• [SUPPLIED RECORDS]:
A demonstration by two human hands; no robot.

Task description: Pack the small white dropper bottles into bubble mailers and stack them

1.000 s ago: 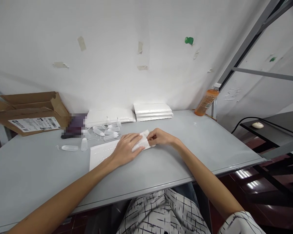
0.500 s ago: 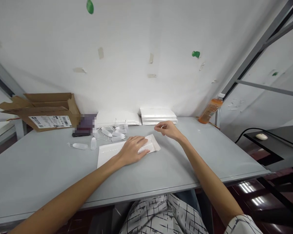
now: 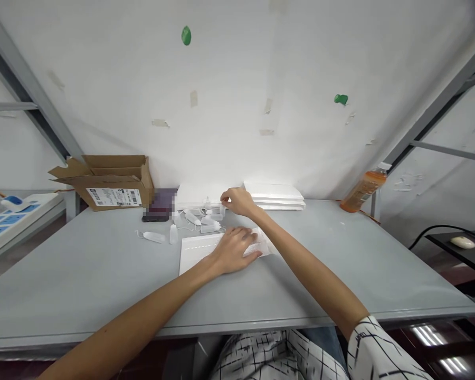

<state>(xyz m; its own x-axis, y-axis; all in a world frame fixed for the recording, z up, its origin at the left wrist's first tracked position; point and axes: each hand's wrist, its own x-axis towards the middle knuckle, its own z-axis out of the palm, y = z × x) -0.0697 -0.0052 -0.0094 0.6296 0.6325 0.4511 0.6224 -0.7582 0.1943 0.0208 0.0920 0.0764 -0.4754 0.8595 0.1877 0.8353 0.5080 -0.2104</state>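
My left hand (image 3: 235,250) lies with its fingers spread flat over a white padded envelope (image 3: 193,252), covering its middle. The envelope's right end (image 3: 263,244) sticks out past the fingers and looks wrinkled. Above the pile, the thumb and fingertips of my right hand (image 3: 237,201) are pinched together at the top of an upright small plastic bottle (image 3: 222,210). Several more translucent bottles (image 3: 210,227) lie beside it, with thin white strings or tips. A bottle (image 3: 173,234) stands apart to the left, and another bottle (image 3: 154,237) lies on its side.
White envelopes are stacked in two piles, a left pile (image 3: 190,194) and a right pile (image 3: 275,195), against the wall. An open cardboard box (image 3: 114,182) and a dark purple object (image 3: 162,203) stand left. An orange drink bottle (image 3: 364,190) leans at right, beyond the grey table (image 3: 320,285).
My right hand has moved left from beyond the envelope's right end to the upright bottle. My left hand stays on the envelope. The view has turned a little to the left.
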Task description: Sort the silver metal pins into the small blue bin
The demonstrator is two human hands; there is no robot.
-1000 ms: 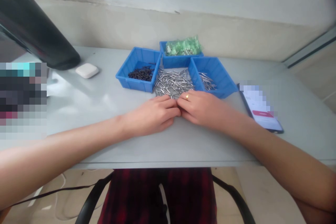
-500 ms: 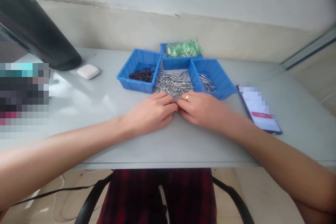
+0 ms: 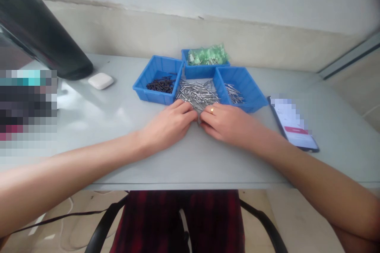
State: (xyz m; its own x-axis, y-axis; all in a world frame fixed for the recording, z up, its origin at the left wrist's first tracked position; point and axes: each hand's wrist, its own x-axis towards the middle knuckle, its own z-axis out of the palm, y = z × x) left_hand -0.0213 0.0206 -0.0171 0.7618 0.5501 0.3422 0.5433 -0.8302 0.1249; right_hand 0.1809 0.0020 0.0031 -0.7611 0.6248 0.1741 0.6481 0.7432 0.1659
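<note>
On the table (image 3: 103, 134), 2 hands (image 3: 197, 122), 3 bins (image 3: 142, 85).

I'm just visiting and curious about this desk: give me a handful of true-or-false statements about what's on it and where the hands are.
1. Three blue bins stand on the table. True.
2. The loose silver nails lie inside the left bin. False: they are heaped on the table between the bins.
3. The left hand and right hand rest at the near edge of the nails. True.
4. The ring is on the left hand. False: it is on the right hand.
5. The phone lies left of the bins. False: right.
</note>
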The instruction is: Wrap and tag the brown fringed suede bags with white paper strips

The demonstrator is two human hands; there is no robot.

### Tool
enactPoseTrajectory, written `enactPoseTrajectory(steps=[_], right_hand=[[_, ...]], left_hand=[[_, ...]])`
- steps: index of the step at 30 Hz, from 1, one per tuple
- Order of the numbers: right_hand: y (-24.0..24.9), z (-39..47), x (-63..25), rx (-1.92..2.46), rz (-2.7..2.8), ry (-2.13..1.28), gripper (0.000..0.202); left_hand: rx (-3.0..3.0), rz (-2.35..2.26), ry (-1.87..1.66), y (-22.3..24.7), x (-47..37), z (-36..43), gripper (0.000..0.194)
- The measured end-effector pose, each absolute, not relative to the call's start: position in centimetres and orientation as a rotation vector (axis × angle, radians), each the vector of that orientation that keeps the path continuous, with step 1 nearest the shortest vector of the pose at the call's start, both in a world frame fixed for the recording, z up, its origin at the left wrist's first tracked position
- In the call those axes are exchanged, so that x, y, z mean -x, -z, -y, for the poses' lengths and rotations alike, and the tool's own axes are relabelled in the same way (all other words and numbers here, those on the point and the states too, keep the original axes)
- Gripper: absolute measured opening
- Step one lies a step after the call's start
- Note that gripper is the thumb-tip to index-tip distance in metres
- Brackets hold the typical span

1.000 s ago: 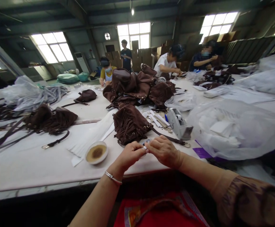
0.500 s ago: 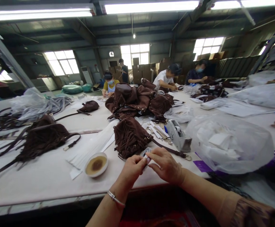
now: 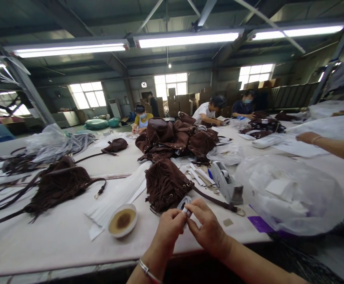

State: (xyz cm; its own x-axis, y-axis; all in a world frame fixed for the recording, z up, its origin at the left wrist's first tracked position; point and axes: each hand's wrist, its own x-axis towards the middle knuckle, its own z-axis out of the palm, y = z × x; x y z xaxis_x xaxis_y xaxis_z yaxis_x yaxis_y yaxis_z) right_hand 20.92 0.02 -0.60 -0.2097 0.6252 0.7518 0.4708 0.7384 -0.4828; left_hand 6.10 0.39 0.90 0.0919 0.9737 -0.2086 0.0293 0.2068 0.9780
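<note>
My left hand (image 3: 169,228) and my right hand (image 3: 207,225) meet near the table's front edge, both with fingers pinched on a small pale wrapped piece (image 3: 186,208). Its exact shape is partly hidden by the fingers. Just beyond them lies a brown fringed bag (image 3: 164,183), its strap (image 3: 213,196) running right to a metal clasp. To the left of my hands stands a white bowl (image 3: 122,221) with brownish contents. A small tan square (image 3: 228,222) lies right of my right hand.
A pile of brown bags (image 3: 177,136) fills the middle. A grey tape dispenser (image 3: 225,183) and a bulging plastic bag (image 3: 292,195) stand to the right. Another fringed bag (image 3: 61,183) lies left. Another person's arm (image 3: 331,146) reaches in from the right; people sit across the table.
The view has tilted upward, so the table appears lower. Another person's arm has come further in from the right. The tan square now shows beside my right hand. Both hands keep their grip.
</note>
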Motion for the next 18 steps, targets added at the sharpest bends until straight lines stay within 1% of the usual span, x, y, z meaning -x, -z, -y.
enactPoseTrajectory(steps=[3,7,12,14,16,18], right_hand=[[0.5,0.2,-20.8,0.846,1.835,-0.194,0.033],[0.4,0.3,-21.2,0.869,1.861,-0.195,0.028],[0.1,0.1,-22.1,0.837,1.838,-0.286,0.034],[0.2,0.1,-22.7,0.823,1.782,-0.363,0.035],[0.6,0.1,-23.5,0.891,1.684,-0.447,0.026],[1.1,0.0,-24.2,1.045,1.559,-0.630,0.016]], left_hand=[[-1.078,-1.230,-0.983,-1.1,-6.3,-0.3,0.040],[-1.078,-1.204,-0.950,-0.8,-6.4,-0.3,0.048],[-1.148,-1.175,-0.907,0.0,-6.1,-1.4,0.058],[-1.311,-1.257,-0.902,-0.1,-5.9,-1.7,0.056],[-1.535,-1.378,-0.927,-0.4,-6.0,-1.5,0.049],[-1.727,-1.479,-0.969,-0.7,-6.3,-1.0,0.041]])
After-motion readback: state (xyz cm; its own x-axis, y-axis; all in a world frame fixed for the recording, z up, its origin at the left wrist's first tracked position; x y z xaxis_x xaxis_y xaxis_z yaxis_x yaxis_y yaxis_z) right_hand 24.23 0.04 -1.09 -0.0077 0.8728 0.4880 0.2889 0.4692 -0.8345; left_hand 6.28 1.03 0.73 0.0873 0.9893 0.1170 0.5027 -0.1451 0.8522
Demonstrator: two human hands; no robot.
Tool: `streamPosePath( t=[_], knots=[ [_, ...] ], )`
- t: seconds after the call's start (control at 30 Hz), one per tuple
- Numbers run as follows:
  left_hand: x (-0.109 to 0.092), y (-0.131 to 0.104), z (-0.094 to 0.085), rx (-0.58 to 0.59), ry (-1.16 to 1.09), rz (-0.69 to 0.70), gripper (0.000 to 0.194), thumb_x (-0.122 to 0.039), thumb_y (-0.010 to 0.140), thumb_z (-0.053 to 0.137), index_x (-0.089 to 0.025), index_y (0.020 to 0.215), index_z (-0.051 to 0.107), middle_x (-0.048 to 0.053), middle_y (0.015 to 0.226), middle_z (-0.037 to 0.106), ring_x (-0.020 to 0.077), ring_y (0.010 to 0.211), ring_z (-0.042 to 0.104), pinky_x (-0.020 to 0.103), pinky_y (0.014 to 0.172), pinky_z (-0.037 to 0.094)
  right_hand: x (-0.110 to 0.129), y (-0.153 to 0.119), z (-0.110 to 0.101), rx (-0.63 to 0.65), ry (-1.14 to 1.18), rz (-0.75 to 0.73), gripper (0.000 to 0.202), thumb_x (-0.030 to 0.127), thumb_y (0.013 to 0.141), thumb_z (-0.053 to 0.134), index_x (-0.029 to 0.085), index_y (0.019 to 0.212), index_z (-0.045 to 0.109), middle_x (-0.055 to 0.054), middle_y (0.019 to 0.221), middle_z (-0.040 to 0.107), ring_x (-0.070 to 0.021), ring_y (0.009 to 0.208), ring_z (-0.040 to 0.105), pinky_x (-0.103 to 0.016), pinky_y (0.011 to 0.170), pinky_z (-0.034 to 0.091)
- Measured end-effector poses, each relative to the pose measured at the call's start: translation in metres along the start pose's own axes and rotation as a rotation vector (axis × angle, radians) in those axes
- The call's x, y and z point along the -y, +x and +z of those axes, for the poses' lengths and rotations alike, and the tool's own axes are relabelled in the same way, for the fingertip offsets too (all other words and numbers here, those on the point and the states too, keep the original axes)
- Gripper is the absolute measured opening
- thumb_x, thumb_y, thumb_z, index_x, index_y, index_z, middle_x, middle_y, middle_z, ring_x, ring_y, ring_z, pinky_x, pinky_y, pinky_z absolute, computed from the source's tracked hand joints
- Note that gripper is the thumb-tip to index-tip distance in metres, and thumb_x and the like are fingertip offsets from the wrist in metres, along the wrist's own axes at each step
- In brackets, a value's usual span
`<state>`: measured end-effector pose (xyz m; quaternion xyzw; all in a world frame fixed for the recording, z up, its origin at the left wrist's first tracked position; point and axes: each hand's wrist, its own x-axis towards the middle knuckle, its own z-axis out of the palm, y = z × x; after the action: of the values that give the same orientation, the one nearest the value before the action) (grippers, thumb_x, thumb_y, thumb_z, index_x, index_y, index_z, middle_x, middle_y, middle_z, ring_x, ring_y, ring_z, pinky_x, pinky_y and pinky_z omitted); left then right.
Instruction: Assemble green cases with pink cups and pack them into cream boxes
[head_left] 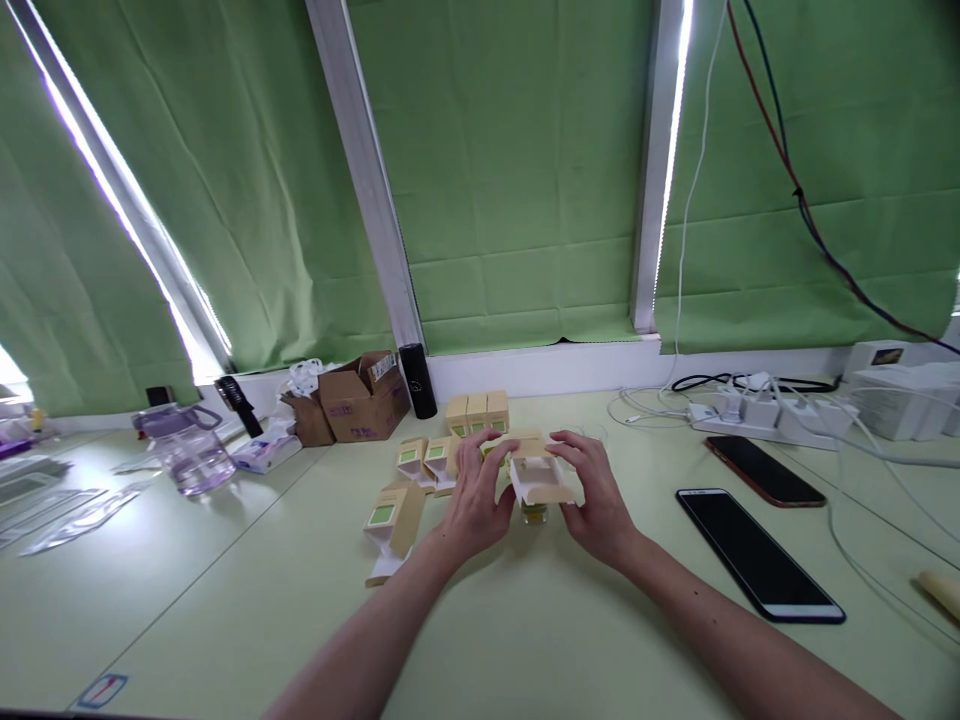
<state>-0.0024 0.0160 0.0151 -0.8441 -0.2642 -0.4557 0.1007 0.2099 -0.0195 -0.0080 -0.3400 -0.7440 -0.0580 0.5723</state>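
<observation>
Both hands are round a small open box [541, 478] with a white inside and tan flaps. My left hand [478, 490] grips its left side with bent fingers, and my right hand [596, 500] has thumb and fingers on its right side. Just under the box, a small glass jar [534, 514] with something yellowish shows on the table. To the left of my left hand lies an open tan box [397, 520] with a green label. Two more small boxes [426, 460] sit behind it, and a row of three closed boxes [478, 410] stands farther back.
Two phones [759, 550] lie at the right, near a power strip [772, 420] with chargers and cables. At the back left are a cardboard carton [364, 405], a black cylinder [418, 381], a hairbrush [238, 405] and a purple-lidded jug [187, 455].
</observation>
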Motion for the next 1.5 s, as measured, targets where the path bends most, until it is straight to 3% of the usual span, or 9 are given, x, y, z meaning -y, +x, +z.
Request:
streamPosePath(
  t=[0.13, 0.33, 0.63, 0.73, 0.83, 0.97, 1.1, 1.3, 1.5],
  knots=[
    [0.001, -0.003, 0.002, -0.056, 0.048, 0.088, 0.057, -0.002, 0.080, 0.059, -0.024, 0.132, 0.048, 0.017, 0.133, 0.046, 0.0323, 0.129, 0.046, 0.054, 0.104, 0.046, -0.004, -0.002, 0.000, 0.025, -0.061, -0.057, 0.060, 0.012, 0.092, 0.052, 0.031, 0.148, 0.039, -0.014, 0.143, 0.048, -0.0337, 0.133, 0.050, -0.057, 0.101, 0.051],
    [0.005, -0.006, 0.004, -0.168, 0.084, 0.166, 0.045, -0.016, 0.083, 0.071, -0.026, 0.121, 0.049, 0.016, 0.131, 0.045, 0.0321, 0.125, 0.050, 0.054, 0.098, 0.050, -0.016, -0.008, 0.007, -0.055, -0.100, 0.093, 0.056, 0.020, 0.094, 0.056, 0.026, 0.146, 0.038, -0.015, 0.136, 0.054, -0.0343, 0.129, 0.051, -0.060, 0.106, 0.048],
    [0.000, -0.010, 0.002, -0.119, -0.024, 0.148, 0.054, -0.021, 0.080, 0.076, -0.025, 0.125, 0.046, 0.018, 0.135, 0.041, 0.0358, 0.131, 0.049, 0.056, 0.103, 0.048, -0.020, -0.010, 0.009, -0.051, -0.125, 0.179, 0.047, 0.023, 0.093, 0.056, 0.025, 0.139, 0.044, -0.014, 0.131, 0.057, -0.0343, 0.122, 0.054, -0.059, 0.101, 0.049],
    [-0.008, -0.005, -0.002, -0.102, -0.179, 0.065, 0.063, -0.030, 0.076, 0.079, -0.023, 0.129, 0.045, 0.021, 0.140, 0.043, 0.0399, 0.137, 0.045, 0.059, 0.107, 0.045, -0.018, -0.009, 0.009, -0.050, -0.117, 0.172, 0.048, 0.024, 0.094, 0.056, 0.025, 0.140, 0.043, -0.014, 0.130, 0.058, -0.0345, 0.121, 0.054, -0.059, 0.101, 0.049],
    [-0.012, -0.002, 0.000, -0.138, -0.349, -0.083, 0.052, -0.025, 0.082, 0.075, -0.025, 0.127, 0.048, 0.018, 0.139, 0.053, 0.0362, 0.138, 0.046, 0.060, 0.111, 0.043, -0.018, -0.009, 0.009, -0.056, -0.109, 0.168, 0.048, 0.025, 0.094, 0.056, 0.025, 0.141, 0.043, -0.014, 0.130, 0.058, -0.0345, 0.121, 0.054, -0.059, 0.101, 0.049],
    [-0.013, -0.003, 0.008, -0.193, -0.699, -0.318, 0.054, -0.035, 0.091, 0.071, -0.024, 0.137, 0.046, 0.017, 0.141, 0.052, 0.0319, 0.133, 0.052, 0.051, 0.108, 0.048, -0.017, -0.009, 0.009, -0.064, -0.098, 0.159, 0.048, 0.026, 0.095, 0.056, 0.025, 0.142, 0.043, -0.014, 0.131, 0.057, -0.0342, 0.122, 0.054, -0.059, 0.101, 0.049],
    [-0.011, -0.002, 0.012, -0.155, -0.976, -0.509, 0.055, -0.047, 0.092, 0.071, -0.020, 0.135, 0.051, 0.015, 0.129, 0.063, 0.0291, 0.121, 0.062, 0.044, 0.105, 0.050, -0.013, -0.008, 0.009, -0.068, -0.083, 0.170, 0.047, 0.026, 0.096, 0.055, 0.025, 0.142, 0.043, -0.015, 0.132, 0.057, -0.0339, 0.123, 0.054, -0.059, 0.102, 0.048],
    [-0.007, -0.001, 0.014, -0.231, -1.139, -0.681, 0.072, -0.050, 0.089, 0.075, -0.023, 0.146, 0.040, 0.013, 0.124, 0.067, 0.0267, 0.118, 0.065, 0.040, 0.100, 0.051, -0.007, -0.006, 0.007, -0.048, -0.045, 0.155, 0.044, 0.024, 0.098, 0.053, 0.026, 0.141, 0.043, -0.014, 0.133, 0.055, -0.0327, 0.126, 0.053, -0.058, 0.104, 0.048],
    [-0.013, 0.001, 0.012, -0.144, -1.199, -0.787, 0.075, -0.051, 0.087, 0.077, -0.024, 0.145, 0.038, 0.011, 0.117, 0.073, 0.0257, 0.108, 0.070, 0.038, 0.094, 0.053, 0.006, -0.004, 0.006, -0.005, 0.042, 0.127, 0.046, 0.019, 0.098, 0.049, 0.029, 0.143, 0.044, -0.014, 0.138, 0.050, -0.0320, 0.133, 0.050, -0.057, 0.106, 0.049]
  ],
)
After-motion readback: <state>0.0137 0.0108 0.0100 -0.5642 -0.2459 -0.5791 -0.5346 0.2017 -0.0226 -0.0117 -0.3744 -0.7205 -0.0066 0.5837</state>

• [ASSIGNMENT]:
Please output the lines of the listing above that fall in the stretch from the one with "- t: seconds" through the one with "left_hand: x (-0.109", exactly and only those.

• [RESPONSE TO THE EXERCISE]:
- t: seconds after the call's start (control at 30 Hz), one per tuple
- Numbers run as follows:
  left_hand: x (-0.109 to 0.092), y (-0.131 to 0.104), z (-0.094 to 0.085), rx (-0.58 to 0.59), ry (-1.16 to 1.09), rz (-0.69 to 0.70), gripper (0.000 to 0.194), thumb_x (-0.122 to 0.039), thumb_y (-0.010 to 0.140), thumb_z (-0.053 to 0.137), index_x (-0.089 to 0.025), index_y (0.020 to 0.215), index_z (-0.051 to 0.107), middle_x (-0.048 to 0.053), middle_y (0.015 to 0.226), middle_z (-0.037 to 0.106), ring_x (-0.020 to 0.077), ring_y (0.010 to 0.211), ring_z (-0.042 to 0.104), pinky_x (-0.020 to 0.103), pinky_y (0.014 to 0.172), pinky_z (-0.037 to 0.094)

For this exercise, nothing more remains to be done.